Records from a data source
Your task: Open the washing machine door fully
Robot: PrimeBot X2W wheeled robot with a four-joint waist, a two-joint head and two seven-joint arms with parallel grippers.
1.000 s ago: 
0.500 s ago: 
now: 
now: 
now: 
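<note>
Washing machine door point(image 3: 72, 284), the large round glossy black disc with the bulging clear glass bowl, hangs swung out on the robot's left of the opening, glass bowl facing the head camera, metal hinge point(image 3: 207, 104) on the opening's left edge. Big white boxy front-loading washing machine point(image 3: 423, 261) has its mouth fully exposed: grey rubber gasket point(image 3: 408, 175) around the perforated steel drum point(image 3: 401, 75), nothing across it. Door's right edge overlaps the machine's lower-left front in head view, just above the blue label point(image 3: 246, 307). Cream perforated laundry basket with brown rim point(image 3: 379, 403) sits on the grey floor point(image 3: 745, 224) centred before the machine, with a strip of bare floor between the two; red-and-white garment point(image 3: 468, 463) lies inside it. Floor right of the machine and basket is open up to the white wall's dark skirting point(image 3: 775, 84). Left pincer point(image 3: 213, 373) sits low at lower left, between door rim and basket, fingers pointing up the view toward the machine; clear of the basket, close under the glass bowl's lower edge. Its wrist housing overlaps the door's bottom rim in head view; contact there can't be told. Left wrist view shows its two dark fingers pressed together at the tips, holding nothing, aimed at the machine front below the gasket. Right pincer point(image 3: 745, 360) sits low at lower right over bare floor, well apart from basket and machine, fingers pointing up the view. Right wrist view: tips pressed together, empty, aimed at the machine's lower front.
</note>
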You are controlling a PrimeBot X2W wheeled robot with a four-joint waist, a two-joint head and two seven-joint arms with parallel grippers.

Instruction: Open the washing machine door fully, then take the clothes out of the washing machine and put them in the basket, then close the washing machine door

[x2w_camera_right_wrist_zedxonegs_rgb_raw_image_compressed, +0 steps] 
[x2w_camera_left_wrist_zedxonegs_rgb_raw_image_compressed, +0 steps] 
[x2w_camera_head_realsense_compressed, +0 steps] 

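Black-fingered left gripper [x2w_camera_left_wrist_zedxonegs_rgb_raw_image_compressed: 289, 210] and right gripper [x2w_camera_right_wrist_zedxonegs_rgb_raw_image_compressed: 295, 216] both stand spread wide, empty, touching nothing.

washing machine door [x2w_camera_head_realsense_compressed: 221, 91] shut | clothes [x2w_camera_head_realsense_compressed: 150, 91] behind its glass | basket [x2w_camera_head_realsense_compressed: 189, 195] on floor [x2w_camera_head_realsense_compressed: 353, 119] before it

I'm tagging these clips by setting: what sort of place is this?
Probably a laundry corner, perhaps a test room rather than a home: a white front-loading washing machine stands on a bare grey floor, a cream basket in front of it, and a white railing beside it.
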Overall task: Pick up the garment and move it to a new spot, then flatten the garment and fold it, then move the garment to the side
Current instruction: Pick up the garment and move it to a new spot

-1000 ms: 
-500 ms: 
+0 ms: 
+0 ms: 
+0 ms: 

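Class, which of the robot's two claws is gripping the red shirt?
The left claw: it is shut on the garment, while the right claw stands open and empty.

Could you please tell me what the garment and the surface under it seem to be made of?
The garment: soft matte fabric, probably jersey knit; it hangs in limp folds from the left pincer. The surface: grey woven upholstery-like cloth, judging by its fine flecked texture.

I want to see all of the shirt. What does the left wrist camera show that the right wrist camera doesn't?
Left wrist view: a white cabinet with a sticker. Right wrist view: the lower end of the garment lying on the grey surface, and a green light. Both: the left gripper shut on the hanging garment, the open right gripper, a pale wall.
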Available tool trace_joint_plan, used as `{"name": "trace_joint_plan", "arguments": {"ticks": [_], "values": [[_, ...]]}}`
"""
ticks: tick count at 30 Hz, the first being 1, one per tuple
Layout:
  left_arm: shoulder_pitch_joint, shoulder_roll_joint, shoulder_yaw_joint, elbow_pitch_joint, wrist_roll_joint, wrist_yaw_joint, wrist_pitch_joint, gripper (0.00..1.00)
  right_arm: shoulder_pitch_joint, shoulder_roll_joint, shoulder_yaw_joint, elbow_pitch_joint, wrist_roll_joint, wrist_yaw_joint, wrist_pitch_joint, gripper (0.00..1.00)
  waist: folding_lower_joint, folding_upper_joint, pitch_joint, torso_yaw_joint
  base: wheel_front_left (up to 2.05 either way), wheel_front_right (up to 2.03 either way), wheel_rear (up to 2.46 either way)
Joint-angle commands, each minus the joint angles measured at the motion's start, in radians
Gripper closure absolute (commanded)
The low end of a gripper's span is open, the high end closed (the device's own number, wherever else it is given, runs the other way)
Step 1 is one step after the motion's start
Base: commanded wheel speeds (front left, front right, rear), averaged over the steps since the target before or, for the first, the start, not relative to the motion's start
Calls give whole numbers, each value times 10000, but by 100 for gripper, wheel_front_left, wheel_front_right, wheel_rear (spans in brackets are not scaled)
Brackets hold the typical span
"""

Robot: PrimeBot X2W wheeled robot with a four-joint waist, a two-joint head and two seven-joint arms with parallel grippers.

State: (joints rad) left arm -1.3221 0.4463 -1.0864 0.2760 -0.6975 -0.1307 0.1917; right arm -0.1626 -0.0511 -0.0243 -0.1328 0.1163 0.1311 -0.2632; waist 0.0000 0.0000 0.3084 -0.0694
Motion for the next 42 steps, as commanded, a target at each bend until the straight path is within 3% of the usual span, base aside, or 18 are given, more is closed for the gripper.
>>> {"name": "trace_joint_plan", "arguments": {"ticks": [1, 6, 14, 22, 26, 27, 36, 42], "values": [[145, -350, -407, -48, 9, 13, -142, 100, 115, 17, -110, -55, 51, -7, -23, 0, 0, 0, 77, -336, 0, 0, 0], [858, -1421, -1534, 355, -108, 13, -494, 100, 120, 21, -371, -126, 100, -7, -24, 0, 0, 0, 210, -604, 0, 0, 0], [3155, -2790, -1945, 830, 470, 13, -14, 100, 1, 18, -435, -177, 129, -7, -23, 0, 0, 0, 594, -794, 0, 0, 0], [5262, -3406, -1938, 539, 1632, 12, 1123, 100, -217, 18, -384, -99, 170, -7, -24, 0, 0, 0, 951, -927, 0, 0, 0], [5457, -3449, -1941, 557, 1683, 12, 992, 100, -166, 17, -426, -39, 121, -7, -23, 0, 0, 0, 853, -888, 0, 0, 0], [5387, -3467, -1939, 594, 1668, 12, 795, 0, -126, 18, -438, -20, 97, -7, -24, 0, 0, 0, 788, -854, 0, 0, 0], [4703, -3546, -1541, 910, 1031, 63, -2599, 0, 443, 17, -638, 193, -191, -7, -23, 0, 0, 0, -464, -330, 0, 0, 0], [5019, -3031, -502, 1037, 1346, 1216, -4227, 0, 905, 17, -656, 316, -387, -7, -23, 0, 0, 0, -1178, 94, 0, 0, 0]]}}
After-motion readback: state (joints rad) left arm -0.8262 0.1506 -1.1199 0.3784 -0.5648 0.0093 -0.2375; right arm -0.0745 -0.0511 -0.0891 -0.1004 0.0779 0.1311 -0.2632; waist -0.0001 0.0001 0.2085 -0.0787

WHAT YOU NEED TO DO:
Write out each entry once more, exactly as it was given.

WRITTEN SOLUTION:
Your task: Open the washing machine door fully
Robot: PrimeBot X2W wheeled robot with a four-joint waist, a two-joint head and two seven-joint arms with parallel grippers.
1.000 s ago: 
0.500 s ago: 
now: 
now: 
now: 
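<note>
Washing machine door point(image 3: 72, 284), the large round glossy black disc with the bulging clear glass bowl, hangs swung out on the robot's left of the opening, glass bowl facing the head camera, metal hinge point(image 3: 207, 104) on the opening's left edge. Big white boxy front-loading washing machine point(image 3: 423, 261) has its mouth fully exposed: grey rubber gasket point(image 3: 408, 175) around the perforated steel drum point(image 3: 401, 75), nothing across it. Door's right edge overlaps the machine's lower-left front in head view, just above the blue label point(image 3: 246, 307). Cream perforated laundry basket with brown rim point(image 3: 379, 403) sits on the grey floor point(image 3: 745, 224) centred before the machine, with a strip of bare floor between the two; red-and-white garment point(image 3: 468, 463) lies inside it. Floor right of the machine and basket is open up to the white wall's dark skirting point(image 3: 775, 84). Left pincer point(image 3: 213, 373) sits low at lower left, between door rim and basket, fingers pointing up the view toward the machine; clear of the basket, close under the glass bowl's lower edge. Its wrist housing overlaps the door's bottom rim in head view; contact there can't be told. Left wrist view shows its two dark fingers pressed together at the tips, holding nothing, aimed at the machine front below the gasket. Right pincer point(image 3: 745, 360) sits low at lower right over bare floor, well apart from basket and machine, fingers pointing up the view. Right wrist view: tips pressed together, empty, aimed at the machine's lower front.
</note>
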You are controlling a PrimeBot X2W wheeled robot with a four-joint waist, a two-joint head and two seven-joint arms with parallel grippers.

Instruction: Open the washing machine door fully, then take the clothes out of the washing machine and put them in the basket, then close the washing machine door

[x2w_camera_right_wrist_zedxonegs_rgb_raw_image_compressed, +0 steps] 
[x2w_camera_left_wrist_zedxonegs_rgb_raw_image_compressed, +0 steps] 
[x2w_camera_head_realsense_compressed, +0 steps] 

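Black-fingered left gripper [x2w_camera_left_wrist_zedxonegs_rgb_raw_image_compressed: 289, 210] and right gripper [x2w_camera_right_wrist_zedxonegs_rgb_raw_image_compressed: 295, 216] both stand spread wide, empty, touching nothing.

washing machine door [x2w_camera_head_realsense_compressed: 221, 91] shut | clothes [x2w_camera_head_realsense_compressed: 150, 91] behind its glass | basket [x2w_camera_head_realsense_compressed: 189, 195] on floor [x2w_camera_head_realsense_compressed: 353, 119] before it

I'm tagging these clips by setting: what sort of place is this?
Probably a laundry corner, perhaps a test room rather than a home: a white front-loading washing machine stands on a bare grey floor, a cream basket in front of it, and a white railing beside it.
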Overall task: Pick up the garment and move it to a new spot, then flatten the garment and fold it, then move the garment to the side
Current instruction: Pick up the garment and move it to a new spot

-1000 ms: 
-500 ms: 
+0 ms: 
+0 ms: 
+0 ms: 

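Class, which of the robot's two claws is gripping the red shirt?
The left claw: it is shut on the garment, while the right claw stands open and empty.

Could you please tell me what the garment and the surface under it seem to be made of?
The garment: soft matte fabric, probably jersey knit; it hangs in limp folds from the left pincer. The surface: grey woven upholstery-like cloth, judging by its fine flecked texture.

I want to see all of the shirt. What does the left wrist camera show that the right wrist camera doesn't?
Left wrist view: a white cabinet with a sticker. Right wrist view: the lower end of the garment lying on the grey surface, and a green light. Both: the left gripper shut on the hanging garment, the open right gripper, a pale wall.
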Available tool trace_joint_plan, used as `{"name": "trace_joint_plan", "arguments": {"ticks": [_], "values": [[_, ...]]}}`
"""
ticks: tick count at 30 Hz, the first being 1, one per tuple
Layout:
  left_arm: shoulder_pitch_joint, shoulder_roll_joint, shoulder_yaw_joint, elbow_pitch_joint, wrist_roll_joint, wrist_yaw_joint, wrist_pitch_joint, gripper (0.00..1.00)
  right_arm: shoulder_pitch_joint, shoulder_roll_joint, shoulder_yaw_joint, elbow_pitch_joint, wrist_roll_joint, wrist_yaw_joint, wrist_pitch_joint, gripper (0.00..1.00)
  waist: folding_lower_joint, folding_upper_joint, pitch_joint, torso_yaw_joint
  base: wheel_front_left (up to 2.05 either way), wheel_front_right (up to 2.03 either way), wheel_rear (up to 2.46 either way)
Joint-angle commands, each minus the joint angles measured at the motion's start, in radians
Gripper closure absolute (commanded)
The low end of a gripper's span is open, the high end closed (the device's own number, wherever else it is given, runs the other way)
Step 1 is one step after the motion's start
Base: commanded wheel speeds (front left, front right, rear), averaged over the steps since the target before or, for the first, the start, not relative to the motion's start
Calls give whole numbers, each value times 10000, but by 100 for gripper, wheel_front_left, wheel_front_right, wheel_rear (spans in brackets are not scaled)
Brackets hold the typical span
"""

Robot: PrimeBot X2W wheeled robot with a four-joint waist, a two-joint head and two seven-joint arms with parallel grippers.

State: (joints rad) left arm -1.3221 0.4463 -1.0864 0.2760 -0.6975 -0.1307 0.1917; right arm -0.1626 -0.0511 -0.0243 -0.1328 0.1163 0.1311 -0.2632; waist 0.0000 0.0000 0.3084 -0.0694
Motion for the next 42 steps, as commanded, a target at each bend until the straight path is within 3% of the usual span, base aside, or 18 are given, more is closed for the gripper.
>>> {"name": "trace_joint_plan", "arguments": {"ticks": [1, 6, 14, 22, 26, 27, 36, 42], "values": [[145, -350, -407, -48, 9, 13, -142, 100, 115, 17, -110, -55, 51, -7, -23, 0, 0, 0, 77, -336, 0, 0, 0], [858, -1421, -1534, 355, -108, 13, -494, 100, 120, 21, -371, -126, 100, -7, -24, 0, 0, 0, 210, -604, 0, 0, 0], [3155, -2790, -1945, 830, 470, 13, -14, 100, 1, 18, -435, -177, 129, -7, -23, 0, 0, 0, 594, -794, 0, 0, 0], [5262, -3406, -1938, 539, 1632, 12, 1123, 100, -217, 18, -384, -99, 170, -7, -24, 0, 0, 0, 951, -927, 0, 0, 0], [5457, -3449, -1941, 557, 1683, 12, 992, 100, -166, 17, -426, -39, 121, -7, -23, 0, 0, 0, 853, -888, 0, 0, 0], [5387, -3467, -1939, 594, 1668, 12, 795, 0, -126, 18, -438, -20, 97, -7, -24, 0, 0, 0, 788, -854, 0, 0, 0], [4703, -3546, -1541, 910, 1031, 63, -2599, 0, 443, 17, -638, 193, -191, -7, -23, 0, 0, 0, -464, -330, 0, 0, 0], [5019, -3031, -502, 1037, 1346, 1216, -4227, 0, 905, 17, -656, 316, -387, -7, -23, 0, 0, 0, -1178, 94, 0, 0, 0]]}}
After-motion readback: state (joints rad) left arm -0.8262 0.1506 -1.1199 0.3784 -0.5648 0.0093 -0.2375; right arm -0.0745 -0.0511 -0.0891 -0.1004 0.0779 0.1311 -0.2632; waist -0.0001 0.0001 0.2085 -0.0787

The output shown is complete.